§ TASK: Your reply should consist of the listing, copied exactly.

§ DATA SHOWN:
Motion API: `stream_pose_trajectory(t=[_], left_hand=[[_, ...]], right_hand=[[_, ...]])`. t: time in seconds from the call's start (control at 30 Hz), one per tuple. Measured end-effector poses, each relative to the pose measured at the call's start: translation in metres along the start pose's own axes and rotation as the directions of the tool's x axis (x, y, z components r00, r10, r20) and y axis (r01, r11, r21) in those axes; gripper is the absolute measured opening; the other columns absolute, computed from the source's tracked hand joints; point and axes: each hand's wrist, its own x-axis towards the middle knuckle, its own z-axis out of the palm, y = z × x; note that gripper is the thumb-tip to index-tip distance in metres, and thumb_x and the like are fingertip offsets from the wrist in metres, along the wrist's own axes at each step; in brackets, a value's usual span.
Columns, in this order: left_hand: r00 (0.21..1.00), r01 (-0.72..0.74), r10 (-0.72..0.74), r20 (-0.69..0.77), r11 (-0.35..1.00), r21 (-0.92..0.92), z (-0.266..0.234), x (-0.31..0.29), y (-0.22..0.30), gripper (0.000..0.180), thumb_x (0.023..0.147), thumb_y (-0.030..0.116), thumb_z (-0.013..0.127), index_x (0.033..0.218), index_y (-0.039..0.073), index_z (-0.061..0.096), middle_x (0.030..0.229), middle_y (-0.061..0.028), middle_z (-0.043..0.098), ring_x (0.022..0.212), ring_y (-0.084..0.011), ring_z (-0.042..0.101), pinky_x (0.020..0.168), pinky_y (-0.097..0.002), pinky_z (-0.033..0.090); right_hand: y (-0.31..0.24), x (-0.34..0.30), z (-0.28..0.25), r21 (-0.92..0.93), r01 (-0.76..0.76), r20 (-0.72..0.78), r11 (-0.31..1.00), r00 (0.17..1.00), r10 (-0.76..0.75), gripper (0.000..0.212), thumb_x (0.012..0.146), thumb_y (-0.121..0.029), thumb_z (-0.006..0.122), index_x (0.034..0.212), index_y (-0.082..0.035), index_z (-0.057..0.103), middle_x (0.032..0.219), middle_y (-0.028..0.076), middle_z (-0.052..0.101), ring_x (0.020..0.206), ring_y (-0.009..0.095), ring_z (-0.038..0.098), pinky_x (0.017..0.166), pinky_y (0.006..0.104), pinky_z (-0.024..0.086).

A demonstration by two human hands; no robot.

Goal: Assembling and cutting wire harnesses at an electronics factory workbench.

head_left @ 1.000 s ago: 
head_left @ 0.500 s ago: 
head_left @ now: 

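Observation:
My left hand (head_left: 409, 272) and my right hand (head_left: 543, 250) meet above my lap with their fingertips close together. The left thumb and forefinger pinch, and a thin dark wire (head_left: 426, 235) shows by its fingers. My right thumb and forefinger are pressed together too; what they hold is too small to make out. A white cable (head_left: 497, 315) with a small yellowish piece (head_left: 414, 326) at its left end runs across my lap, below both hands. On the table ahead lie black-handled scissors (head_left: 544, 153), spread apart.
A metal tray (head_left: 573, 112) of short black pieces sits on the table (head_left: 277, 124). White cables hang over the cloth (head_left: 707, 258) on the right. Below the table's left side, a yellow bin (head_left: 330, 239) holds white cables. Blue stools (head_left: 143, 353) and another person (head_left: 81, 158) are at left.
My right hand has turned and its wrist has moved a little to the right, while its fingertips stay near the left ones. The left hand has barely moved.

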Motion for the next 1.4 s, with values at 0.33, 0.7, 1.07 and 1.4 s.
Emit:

§ SOLUTION TO THIS TASK:
Motion API: `stream_pose_trajectory(t=[_], left_hand=[[_, ...]], right_hand=[[_, ...]])`. t: time in seconds from the call's start (control at 30 Hz), one per tuple. Measured end-effector poses, each relative to the pose measured at the call's start: translation in metres along the start pose's own axes and rotation as the directions of the tool's x axis (x, y, z components r00, r10, r20) and y axis (r01, r11, r21) in those axes; gripper is the absolute measured opening; the other columns absolute, computed from the source's tracked hand joints; point and axes: each hand's wrist, its own x-axis towards the middle knuckle, its own z-axis out of the palm, y = z × x; note that gripper is the thumb-tip to index-tip distance in metres, and thumb_x and the like are fingertip offsets from the wrist in metres, along the wrist's own axes at each step; in brackets, a value's usual span.
Columns, in this order: left_hand: r00 (0.21..1.00), r01 (-0.72..0.74), r10 (-0.72..0.74), r20 (-0.69..0.77), r11 (-0.35..1.00), r21 (-0.92..0.92), z (-0.266..0.234), x (-0.31..0.29), y (-0.22..0.30), gripper (0.000..0.180), thumb_x (0.023..0.147), thumb_y (-0.030..0.116), thumb_z (-0.013..0.127), index_x (0.033..0.218), index_y (-0.039..0.073), index_z (-0.061..0.096), middle_x (0.030..0.229), middle_y (-0.061..0.028), middle_z (-0.043..0.098), ring_x (0.022..0.212), ring_y (-0.084..0.011), ring_z (-0.042..0.101), pinky_x (0.020..0.168), pinky_y (-0.097..0.002), pinky_z (-0.033..0.090); right_hand: y (-0.31..0.24), x (-0.34..0.30), z (-0.28..0.25), r21 (-0.92..0.93), r01 (-0.76..0.76), r20 (-0.72..0.78), r11 (-0.31..1.00), r00 (0.17..1.00), r10 (-0.76..0.75), gripper (0.000..0.212), thumb_x (0.012..0.146), thumb_y (-0.121..0.029), thumb_z (-0.006..0.122), index_x (0.034..0.212), index_y (-0.082..0.035), index_z (-0.057..0.103), middle_x (0.032..0.219), middle_y (-0.028..0.076), middle_z (-0.052..0.101), ring_x (0.020..0.206), ring_y (-0.009..0.095), ring_z (-0.038..0.098), pinky_x (0.017..0.166), pinky_y (0.006..0.104), pinky_z (-0.024..0.086).

A demonstration by two human hands; no robot.

Goal: Assembling and cutting wire harnesses at an electronics factory workbench.

head_left @ 1.000 s ago: 
head_left @ 0.500 s ago: 
head_left @ now: 

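Observation:
My left hand (head_left: 409, 272) and my right hand (head_left: 543, 250) meet above my lap with their fingertips close together. The left thumb and forefinger pinch, and a thin dark wire (head_left: 426, 235) shows by its fingers. My right thumb and forefinger are pressed together too; what they hold is too small to make out. A white cable (head_left: 497, 315) with a small yellowish piece (head_left: 414, 326) at its left end runs across my lap, below both hands. On the table ahead lie black-handled scissors (head_left: 544, 153), spread apart.
A metal tray (head_left: 573, 112) of short black pieces sits on the table (head_left: 277, 124). White cables hang over the cloth (head_left: 707, 258) on the right. Below the table's left side, a yellow bin (head_left: 330, 239) holds white cables. Blue stools (head_left: 143, 353) and another person (head_left: 81, 158) are at left.
My right hand has turned and its wrist has moved a little to the right, while its fingertips stay near the left ones. The left hand has barely moved.
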
Motion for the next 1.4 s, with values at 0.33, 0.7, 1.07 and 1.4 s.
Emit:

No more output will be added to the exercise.